Histoire du parc des calanques

Située en Provence, au sud de Marseille, cette réserve naturelle à La Ciotat a été créée en 2012 à la suite d’un long processus pour préserver la faune et la flore (Grenelle de l’environnement de 1979).

Avec un littoral montagneux et une zone marine, elle se caractérise par un paysage éblouissant, ainsi que par une grande biodiversité. C’est une véritable beauté naturelle qui fait l’objet d’une protection de la part d’associations.

La mise en place du parc national

C’est en 1990 qu’il y a une prise de conscience de la nécessité de protéger ce lieu qui fait partie du patrimoine local. Entre le développement urbain, la pollution de l’air et des sols, ainsi que les intempéries, il fallait prendre des mesures concrètes pour préserver la nature.

C’est en 1999 qu’est créé le groupement d’intérêt public des Calanques. Il a permis la coopération entre les représentants de l’État, des collectivités territoriales et les membres de la société civile.
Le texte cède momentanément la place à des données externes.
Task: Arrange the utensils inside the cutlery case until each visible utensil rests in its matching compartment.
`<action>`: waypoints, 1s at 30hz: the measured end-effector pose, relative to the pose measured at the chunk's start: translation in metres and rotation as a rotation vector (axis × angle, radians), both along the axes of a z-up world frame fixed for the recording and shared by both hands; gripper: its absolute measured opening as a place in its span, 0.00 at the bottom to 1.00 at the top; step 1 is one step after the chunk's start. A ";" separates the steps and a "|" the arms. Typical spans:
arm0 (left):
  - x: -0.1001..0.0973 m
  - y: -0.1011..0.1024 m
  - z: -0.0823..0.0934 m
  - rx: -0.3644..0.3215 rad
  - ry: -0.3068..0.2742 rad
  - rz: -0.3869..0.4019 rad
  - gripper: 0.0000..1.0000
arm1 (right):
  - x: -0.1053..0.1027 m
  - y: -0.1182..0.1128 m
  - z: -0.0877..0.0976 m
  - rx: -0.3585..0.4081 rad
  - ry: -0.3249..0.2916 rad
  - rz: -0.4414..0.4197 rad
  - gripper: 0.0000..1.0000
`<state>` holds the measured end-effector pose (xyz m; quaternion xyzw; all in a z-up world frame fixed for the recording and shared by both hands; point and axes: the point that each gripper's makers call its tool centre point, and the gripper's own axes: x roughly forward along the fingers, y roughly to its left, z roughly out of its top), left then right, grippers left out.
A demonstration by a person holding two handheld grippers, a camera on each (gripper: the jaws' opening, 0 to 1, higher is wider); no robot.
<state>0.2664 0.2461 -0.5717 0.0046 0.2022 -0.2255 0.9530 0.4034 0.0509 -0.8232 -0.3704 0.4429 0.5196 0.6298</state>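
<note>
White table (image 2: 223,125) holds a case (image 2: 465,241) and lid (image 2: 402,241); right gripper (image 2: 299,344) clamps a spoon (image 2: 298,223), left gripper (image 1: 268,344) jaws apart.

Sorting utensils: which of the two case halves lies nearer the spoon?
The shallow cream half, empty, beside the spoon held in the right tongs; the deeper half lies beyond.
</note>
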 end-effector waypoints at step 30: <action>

Il y a aussi la loi du 14 avril 2006 concernant les parcs nationaux dont l’application a permis la mise en place du projet du Parc national des Calanques par le décret du 18 avril 2012. C’est ainsi que naquit le 10e parc national français. C’est aussi le premier parc créé en France métropolitaine depuis 1978.

Il s’agit d’un Établissement public administratif chargé de la protection de l’environnement et des patrimoines. Il bénéficie d’une reconnaissance internationale pour l’accomplissement de ses missions.

Le parc en lui-même

Situé dans le département des Bouches-du-Rhône, le parc s’étend sur 8500 hectares de terrains sur trois communes (Marseille, Cassis, et La Ciotat). Le parc s’étend également en mer sur 43 500 hectares. Enfin, il a aussi une aire périurbaine de 2600 hectares sur trois communes (Marseille, Cassis et La Penne-sur-Huveaune).

La biodiversité est très bien préservée. En effet, le parc recèle plus de 140 espèces d’animaux terrestres, ainsi que près de 60 espèces aquatiques.

Le parc national des Calanques a un énorme succès en termes de visiteur, puisqu’il compte en moyenne près de 2 millions de visiteurs chaque année.

Ce qui rend ce parc vraiment unique, c’est le seul parc d’Europe à être à la fois terrestre et marin, à la fois continental, marin et insulaire. Il propose donc des milieux variés à observer.

Les lieux du parc à visiter

Le parc bénéficie d’un cœur maritime qui représente 90 % du parc total. Il y a également une aire d’adhésion périurbaine avec des communes engagées dans une démarche écologique, ainsi que les mesures concernant le développement durable. Enfin, vous pouvez profiter de l’aire maritime qui bénéficie aussi des objectifs de développement durable, mais qui ne sont pas du ressort des communes.

Les mesures écologiques prises dans le parc

Dans un but de protection de l’environnement et de la préservation de la faune locale, le décret du 18 avril 2012 instaure notamment des zones maritimes où il est interdit de prélever. Des zones où la pêche est réglementée, où la chasse est interdite, ainsi que des zones où la diffusion sonore est également interdite.

C’est un endroit magnifique où la nature est préservée. Vous pourrez le visiter avec le respect dû à la faune et à la flore.